Controlling Varroa Mites with Oxalic Acid Drizzle Method

North Carolina Master Beekeeper Research Project

Controlling Varroa Mites with Oxalic Acid Drizzle Method

By David Bridgers, North Carolina

My research project was a collaboration with N.C. State University and Dr. David Tarpy on the control of varroa mites.

It is essential that beekeepers control mites for hive health and survivability. I used 62 colonies of two- and three-story nucs for this project. Prior to the starting, one colony was removed due to excessive mite load.

The apiary was divided into four groups of 15 colonies. Each group was painted a different color, alternating every hive to minimize drifting. The control group received no treatment; the second group received one treatment of oxalic acid; the third group received HopGuard II treatment; the fourth group received three treatments of oxalic acid once a week for three weeks.

The oxalic acid was applied using the “drizzle” method. The oxalic acid and HopGuard II treatments were administered according to manufacturer instructions and precautions. Three local beekeepers and an NCDA Bee Inspector assisted with the experiment. In the beginning, we installed a sticky board in each colony. Two days later, we collected the sticky boards and samples of bees by bumping a frame of brood with emerging bees in a plastic tub.

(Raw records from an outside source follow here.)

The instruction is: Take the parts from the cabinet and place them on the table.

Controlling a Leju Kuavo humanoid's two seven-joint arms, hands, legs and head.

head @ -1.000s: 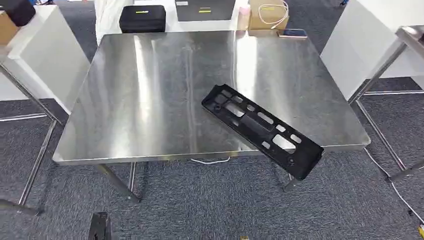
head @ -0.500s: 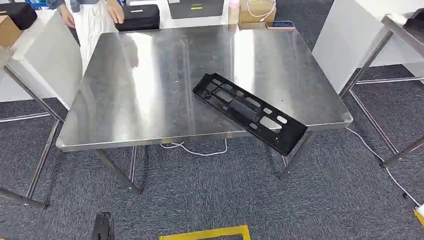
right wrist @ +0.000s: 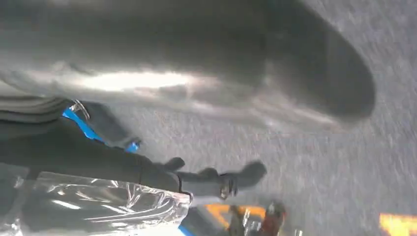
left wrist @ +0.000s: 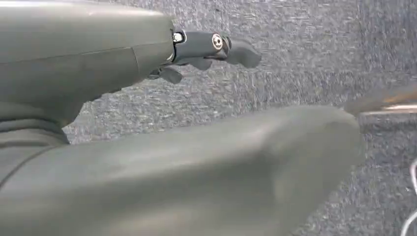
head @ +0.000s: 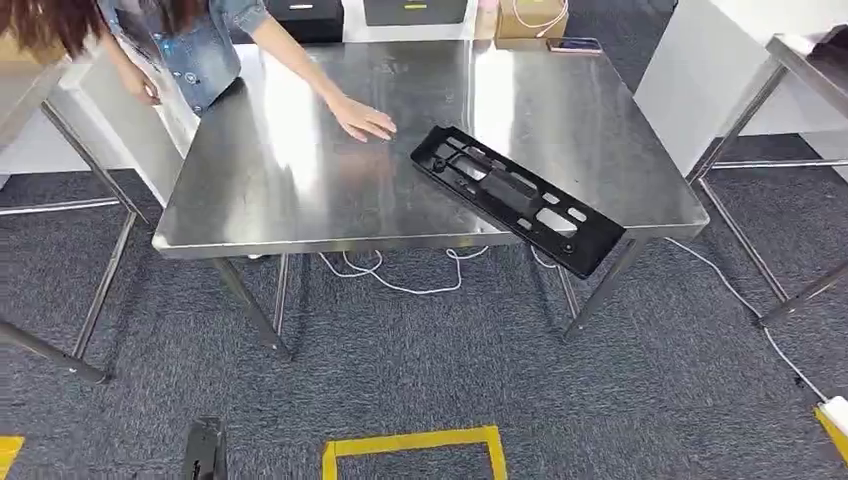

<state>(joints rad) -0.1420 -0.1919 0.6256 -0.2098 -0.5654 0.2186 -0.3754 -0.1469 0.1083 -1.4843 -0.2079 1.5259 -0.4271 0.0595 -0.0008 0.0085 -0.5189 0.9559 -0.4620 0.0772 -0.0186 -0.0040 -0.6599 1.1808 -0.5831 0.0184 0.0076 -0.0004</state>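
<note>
steel table [head: 300,190], black part [head: 515,200] overhanging edge

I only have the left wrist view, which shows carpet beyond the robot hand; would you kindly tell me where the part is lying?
Observer: In the head view, the long black plastic panel lies on the stainless steel table, its near end overhanging the front edge.
Operator: Is anyone close to it?
Observer: Yes, a person's hand rests on the tabletop beside the panel's far end, not touching it.
Operator: And the right robot hand?
Observer: The right robot hand hangs over the grey carpet, holding nothing.
</note>
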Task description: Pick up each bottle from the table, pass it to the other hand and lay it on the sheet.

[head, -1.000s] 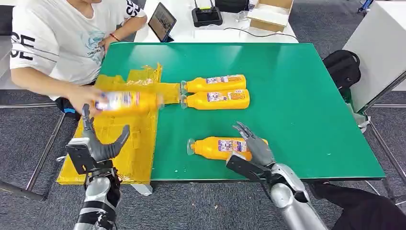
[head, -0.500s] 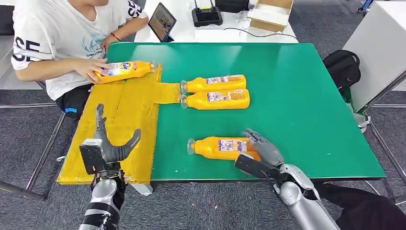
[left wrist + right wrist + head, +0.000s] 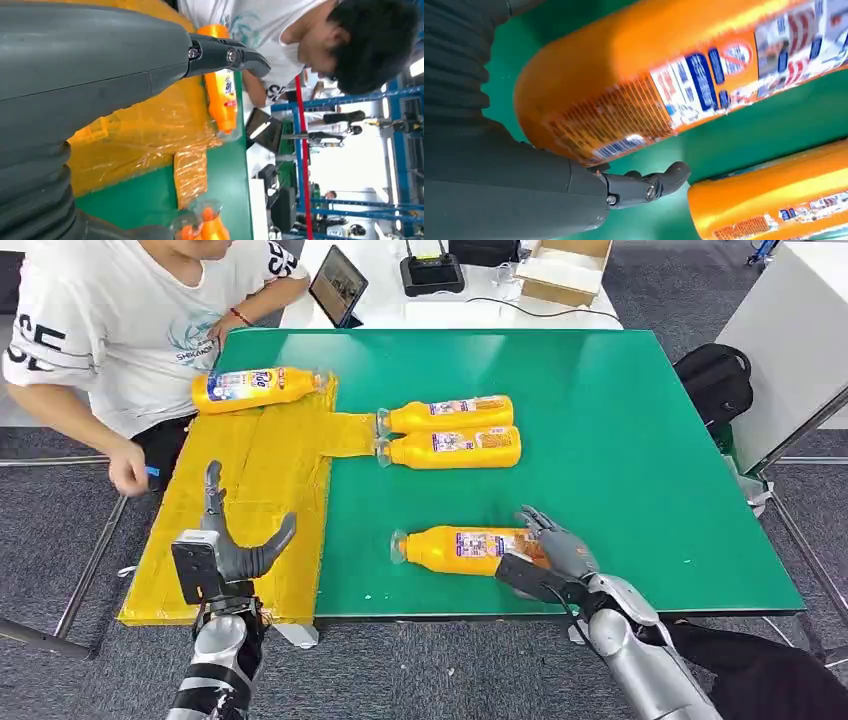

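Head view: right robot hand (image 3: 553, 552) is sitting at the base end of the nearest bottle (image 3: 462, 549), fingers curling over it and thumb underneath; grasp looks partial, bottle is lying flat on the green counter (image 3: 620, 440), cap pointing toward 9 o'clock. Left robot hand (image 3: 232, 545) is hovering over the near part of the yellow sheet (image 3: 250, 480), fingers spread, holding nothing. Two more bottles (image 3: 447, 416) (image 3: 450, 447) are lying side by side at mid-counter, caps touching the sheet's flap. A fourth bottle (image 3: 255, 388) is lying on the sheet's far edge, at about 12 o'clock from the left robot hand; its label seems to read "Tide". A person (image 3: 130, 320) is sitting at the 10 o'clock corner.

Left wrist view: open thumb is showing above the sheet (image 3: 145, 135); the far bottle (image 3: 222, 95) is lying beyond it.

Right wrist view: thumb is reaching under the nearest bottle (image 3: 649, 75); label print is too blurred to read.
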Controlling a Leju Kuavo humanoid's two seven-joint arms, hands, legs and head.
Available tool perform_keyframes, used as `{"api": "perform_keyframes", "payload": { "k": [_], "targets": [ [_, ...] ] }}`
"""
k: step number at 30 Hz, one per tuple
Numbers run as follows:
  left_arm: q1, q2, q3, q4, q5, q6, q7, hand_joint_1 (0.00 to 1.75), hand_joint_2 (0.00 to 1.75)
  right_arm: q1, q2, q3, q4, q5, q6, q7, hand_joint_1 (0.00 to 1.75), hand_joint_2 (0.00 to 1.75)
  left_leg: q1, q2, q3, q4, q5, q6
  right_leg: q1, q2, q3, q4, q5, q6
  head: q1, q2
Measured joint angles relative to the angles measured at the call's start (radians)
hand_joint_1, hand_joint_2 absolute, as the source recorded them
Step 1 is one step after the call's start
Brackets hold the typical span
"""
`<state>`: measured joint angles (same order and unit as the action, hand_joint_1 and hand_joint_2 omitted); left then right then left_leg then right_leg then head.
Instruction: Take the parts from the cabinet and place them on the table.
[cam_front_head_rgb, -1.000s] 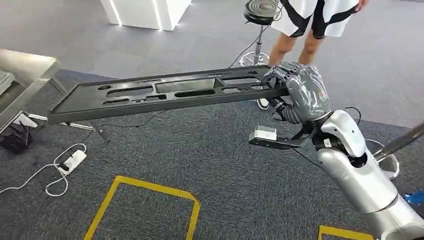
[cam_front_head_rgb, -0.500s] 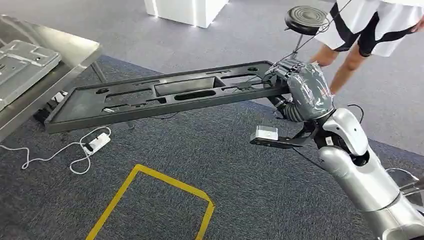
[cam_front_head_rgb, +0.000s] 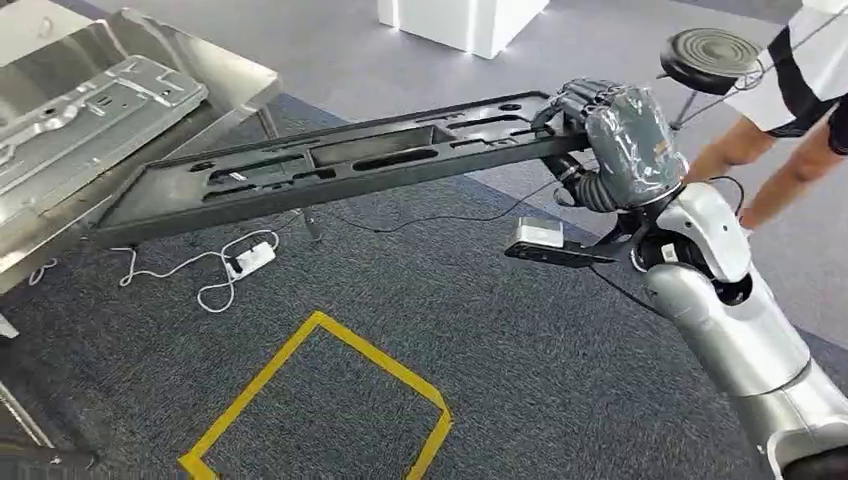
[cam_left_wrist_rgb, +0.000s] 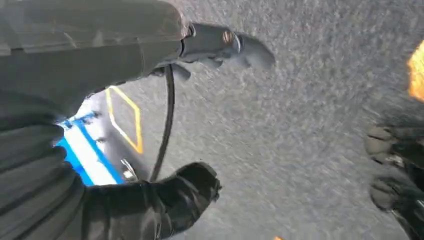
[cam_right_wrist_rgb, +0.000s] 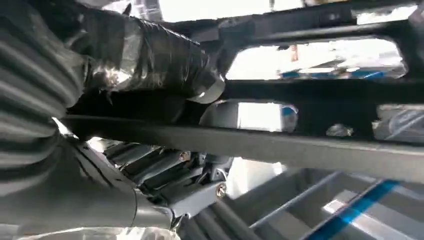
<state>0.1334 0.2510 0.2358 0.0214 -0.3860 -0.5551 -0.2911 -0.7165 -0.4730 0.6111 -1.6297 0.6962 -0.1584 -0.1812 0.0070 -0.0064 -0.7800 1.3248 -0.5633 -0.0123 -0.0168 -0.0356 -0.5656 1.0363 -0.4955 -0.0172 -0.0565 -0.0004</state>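
Observation:
A long black plastic panel (cam_front_head_rgb: 330, 165) with several cut-outs hangs level in the air. My right hand (cam_front_head_rgb: 610, 125) grips its right end, fingers curled over the rim. The panel's far left end reaches close to the edge of the metal table (cam_front_head_rgb: 235, 75). From the right wrist view, the hand (cam_right_wrist_rgb: 150, 55) wraps a bar of the panel (cam_right_wrist_rgb: 300, 145) from below. My left hand (cam_left_wrist_rgb: 125, 55) hangs over grey carpet with its fingers apart and nothing in it.
A silver sheet-metal part (cam_front_head_rgb: 90, 110) lies on the table. Under the panel, a white power strip (cam_front_head_rgb: 250, 260) and cables sit on the carpet, near yellow floor tape (cam_front_head_rgb: 330, 390). A person (cam_front_head_rgb: 790, 90) and a black stool (cam_front_head_rgb: 712, 55) stand at the back right.
The camera has turned left, so the table and its silver part have come further into the picture. My right hand keeps its grip on the panel.

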Motion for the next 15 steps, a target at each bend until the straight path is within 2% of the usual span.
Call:
{"api": "perform_keyframes", "payload": {
  "k": [1, 2, 3, 4, 5, 6, 7, 8, 9, 10, 11, 12, 13, 14, 15],
  "targets": [
    [0.000, -0.002, 0.002, 0.000, -0.003, 0.000, 0.001, 0.00, 1.75, -0.004, 0.000, 0.000, 0.002, 0.000, 0.003, 0.000, 1.75, 1.75, 0.002, 0.000, -0.009, 0.009, 0.008, 0.000, 0.002, -0.011, 0.004, 0.000, -0.004, 0.000, 0.000, 0.000],
    [0.001, -0.002, 0.004, 0.000, -0.006, 0.000, 0.001, 0.00, 1.75, -0.006, 0.001, 0.000, 0.006, 0.000, 0.005, -0.001, 1.75, 1.75, 0.003, 0.001, 0.010, -0.037, 0.048, 0.002, 0.004, -0.028, 0.012, 0.000, -0.011, 0.001, 0.000, 0.000],
    [0.002, -0.002, 0.007, 0.000, -0.009, -0.001, 0.001, 0.00, 1.75, -0.008, 0.001, 0.000, 0.008, 0.000, 0.007, -0.001, 1.75, 1.75, 0.002, 0.005, 0.049, -0.113, 0.094, 0.006, 0.005, -0.040, 0.022, 0.000, -0.018, 0.002, 0.000, 0.000],
    [0.002, -0.002, 0.008, 0.000, -0.012, -0.002, 0.000, 0.00, 1.75, -0.012, 0.001, 0.000, 0.008, 0.000, 0.007, -0.001, 1.75, 1.75, 0.000, 0.020, 0.097, -0.205, 0.141, 0.011, 0.006, -0.052, 0.033, 0.000, -0.027, 0.004, 0.000, 0.000],
    [0.004, -0.001, 0.010, 0.000, -0.012, -0.002, 0.000, 0.00, 1.75, -0.016, 0.001, 0.000, 0.008, 0.000, 0.007, -0.001, 1.75, 1.75, -0.010, 0.071, 0.134, -0.278, 0.151, 0.018, 0.005, -0.064, 0.042, -0.002, -0.035, 0.007, 0.000, 0.000],
    [0.002, -0.001, 0.012, 0.000, -0.012, -0.001, 0.000, 0.00, 1.75, -0.020, 0.001, 0.000, 0.008, 0.000, 0.007, -0.001, 1.75, 1.75, -0.026, 0.082, 0.146, -0.286, 0.134, 0.025, 0.011, -0.074, 0.047, -0.005, -0.040, 0.015, 0.000, 0.000],
    [0.000, 0.000, 0.014, 0.000, -0.012, -0.001, 0.000, 0.00, 1.75, -0.020, 0.001, 0.000, 0.010, 0.000, 0.007, -0.001, 1.75, 1.75, -0.026, 0.072, 0.147, -0.289, 0.133, 0.034, 0.009, -0.082, 0.051, -0.010, -0.043, 0.021, 0.001, 0.000],
    [0.002, 0.002, 0.016, 0.000, -0.013, -0.001, -0.001, 0.00, 1.75, -0.018, 0.002, 0.000, 0.010, 0.000, 0.007, -0.001, 1.75, 1.75, -0.030, 0.058, 0.149, -0.297, 0.131, 0.039, 0.007, -0.093, 0.063, -0.005, -0.040, 0.026, 0.001, 0.000],
    [0.005, 0.005, 0.016, 0.000, -0.015, -0.002, -0.001, 0.00, 1.75, -0.018, 0.003, 0.000, 0.010, 0.000, 0.007, -0.001, 1.75, 1.75, -0.028, 0.043, 0.153, -0.303, 0.126, 0.049, 0.003, -0.096, 0.065, 0.011, -0.031, 0.035, 0.000, 0.000],
    [0.007, 0.007, 0.016, 0.000, -0.017, -0.001, -0.002, 0.00, 1.75, -0.020, 0.003, -0.001, 0.010, 0.000, 0.007, 0.000, 1.75, 1.75, -0.028, 0.026, 0.180, -0.312, 0.124, 0.055, -0.001, -0.099, 0.070, 0.030, -0.026, 0.042, 0.000, 0.000],
    [0.010, 0.011, 0.018, 0.000, -0.021, -0.002, -0.001, 0.00, 1.75, -0.022, 0.003, -0.001, 0.011, 0.000, 0.007, 0.000, 1.75, 1.75, -0.025, 0.018, 0.204, -0.327, 0.119, 0.062, -0.009, -0.059, 0.050, 0.074, -0.031, 0.046, 0.003, 0.000],
    [0.009, 0.011, 0.019, 0.000, -0.023, -0.002, -0.001, 0.00, 1.75, -0.024, 0.003, -0.001, 0.010, 0.000, 0.006, 0.000, 1.75, 1.75, -0.023, 0.012, 0.215, -0.328, 0.116, 0.067, -0.012, -0.009, 0.025, 0.118, -0.047, 0.045, 0.001, 0.000],
    [0.006, 0.011, 0.020, 0.000, -0.023, -0.002, -0.001, 0.00, 1.75, -0.028, 0.003, -0.001, 0.011, -0.001, 0.006, 0.000, 1.75, 1.75, -0.022, -0.002, 0.219, -0.328, 0.112, 0.071, -0.010, 0.022, -0.018, 0.180, -0.077, 0.044, 0.004, 0.000],
    [0.002, 0.011, 0.022, 0.000, -0.023, -0.002, -0.002, 0.00, 1.75, -0.030, 0.003, -0.001, 0.011, -0.001, 0.006, 0.000, 1.75, 1.75, -0.022, -0.012, 0.222, -0.328, 0.109, 0.074, -0.011, 0.033, -0.065, 0.235, -0.102, 0.044, 0.005, 0.000],
    [-0.003, 0.010, 0.023, 0.000, -0.023, -0.002, -0.002, 0.00, 1.75, -0.027, 0.002, -0.001, 0.012, -0.002, 0.006, 0.000, 1.75, 1.75, -0.022, -0.027, 0.226, -0.328, 0.103, 0.075, -0.011, 0.036, -0.109, 0.280, -0.131, 0.047, 0.004, 0.000]
  ]
}}
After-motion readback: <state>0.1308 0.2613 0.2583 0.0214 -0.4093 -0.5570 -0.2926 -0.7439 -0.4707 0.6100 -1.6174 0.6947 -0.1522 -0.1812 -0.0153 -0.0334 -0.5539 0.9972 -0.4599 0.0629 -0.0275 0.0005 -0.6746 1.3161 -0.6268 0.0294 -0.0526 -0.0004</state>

We took ½ cup of bees from the tub and placed them in pint jars. Alcohol was poured in each jar and sealed to euthanize bees and mites. We then shook jars vigorously. We counted the mites on the sticky boards and in the jar.

Four weeks later, we inserted the sticky boards. Two days later, we collected the sticky boards and obtained another sample of bees. We did the final alcohol wash and counted the mites in the alcohol and on the sticky boards.

We concluded the three-time oxalic acid treatment group had significantly fewer mites compared to the other groups. Treating once with oxalic acid or HopGuard II was not significantly different than doing nothing to control mites. Those groups had an average increase in varroa mite prevalence during the four-week period. I now do an alcohol wash test monthly to monitor the mite load in spring and summer.

I pick a percentage of hives to check and sample these same hives when testing in the spring/summer. When I find a heavy mite load compared to the previous month, I retest. During this retest, I sample additional hives. When I test again, and if the second test is still excessive, I then treat with an approved method. Keeping a watch on the varroa build-up during the early part of the year is one of the most important things a beekeeper can do.